AIM OF THE EXERCISE - Everything from the first line of the records to the line containing "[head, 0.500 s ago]", inclusive, is to be extracted exactly, and nothing more.

PROVIDED ENTRIES -
========================

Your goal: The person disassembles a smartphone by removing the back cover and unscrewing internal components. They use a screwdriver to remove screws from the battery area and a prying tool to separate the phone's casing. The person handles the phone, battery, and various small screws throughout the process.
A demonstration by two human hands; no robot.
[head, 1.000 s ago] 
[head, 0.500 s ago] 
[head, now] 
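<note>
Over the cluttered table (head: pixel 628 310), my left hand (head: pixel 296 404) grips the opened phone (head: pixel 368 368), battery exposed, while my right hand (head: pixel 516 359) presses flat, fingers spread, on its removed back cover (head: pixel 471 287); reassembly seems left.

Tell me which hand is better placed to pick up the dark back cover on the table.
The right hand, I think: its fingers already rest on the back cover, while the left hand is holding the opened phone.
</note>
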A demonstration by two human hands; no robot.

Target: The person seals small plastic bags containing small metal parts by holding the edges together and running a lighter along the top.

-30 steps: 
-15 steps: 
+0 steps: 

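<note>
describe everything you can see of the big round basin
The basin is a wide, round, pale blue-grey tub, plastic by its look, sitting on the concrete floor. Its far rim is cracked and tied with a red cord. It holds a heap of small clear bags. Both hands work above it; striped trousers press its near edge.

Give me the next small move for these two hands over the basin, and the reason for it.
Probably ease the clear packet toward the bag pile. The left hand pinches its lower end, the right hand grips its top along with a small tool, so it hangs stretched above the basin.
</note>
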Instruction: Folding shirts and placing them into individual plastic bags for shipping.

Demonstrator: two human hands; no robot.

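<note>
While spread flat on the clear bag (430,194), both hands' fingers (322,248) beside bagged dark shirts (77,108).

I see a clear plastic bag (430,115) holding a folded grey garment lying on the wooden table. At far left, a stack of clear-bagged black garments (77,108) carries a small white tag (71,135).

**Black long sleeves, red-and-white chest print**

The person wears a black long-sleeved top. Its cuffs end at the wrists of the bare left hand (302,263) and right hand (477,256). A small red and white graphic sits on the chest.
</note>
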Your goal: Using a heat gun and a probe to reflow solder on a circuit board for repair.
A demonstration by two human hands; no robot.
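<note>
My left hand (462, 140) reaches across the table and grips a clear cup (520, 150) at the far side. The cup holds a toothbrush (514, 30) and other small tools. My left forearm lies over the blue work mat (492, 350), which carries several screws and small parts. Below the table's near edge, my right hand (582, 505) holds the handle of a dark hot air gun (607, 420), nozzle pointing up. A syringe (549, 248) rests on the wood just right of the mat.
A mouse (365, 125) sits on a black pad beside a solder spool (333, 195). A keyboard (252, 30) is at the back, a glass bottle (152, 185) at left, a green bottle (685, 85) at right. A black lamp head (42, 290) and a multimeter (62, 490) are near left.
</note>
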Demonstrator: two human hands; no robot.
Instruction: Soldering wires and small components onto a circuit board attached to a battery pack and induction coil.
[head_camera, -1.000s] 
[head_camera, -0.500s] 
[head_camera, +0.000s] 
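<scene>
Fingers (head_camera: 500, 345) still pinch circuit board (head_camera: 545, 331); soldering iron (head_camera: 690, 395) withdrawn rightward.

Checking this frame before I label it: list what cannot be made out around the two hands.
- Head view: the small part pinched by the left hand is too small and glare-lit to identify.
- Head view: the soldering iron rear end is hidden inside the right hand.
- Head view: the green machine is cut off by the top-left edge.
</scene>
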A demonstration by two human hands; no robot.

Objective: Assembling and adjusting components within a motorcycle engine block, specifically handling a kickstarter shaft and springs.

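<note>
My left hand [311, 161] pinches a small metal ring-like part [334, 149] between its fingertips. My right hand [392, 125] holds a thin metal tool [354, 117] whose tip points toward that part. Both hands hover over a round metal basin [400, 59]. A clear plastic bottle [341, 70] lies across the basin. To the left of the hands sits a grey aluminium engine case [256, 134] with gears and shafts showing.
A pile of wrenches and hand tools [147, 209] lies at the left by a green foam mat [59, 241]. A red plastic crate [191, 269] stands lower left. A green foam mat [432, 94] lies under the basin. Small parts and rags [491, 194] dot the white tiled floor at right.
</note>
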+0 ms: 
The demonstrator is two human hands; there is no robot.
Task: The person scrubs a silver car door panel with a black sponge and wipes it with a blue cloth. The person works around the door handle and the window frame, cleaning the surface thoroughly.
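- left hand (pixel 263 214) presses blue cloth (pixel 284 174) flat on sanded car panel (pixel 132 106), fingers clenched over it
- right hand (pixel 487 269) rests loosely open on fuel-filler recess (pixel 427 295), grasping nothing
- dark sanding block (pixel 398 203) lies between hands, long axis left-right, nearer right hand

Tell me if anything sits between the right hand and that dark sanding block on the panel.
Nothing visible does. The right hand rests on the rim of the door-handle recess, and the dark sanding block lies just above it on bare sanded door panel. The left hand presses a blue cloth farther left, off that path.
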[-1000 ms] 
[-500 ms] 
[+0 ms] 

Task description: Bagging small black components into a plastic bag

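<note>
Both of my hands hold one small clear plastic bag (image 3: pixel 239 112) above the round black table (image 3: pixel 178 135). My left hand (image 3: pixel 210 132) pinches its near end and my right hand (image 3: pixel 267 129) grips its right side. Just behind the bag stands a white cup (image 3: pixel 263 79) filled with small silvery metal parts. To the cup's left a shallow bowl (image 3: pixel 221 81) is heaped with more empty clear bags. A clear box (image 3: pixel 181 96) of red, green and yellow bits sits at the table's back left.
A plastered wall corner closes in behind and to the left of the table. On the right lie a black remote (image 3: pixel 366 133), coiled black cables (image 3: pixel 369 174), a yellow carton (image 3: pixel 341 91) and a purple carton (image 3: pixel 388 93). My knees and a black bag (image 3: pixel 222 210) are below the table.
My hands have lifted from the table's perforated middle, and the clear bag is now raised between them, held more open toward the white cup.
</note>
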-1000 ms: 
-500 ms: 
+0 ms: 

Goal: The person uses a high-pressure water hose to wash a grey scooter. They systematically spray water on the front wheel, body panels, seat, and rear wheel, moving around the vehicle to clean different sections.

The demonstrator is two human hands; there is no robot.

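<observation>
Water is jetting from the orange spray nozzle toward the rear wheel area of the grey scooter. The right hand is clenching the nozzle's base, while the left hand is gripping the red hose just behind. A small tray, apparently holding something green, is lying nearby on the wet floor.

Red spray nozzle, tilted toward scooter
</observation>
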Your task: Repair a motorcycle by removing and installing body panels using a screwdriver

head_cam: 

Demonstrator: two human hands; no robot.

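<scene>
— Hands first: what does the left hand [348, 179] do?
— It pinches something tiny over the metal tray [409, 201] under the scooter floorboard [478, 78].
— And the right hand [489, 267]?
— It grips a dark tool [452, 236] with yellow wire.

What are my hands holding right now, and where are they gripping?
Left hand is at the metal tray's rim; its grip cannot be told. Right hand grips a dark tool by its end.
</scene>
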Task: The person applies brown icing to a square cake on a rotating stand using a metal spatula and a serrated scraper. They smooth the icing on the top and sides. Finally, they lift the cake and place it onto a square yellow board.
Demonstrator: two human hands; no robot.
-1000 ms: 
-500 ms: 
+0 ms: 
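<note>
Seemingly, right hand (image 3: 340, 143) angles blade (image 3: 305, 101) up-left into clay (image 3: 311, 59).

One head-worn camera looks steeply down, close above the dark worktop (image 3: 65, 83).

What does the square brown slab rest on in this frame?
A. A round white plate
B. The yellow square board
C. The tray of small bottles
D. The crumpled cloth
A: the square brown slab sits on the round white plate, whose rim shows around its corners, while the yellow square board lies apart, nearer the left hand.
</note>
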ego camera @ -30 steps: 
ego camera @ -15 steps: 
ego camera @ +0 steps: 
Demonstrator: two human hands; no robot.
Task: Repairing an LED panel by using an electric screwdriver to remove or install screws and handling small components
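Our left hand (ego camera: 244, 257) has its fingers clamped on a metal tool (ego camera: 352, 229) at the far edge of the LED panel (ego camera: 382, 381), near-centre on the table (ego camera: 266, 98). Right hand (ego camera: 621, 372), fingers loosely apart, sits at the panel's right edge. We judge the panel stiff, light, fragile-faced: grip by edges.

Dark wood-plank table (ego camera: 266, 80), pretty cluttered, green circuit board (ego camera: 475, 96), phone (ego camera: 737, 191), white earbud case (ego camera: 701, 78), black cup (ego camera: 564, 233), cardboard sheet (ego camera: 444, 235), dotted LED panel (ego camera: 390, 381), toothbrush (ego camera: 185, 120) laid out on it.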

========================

EXERCISE SOLUTION -
Your goal: The person disassembles a smartphone by removing the back cover and unscrewing internal components. They use a screwdriver to remove screws from the battery area and a prying tool to separate the phone's casing. The person handles the phone, battery, and various small screws throughout the process.
A demonstration by two human hands; no robot.
[head, 1.000 s ago] 
[head, 0.500 s ago] 

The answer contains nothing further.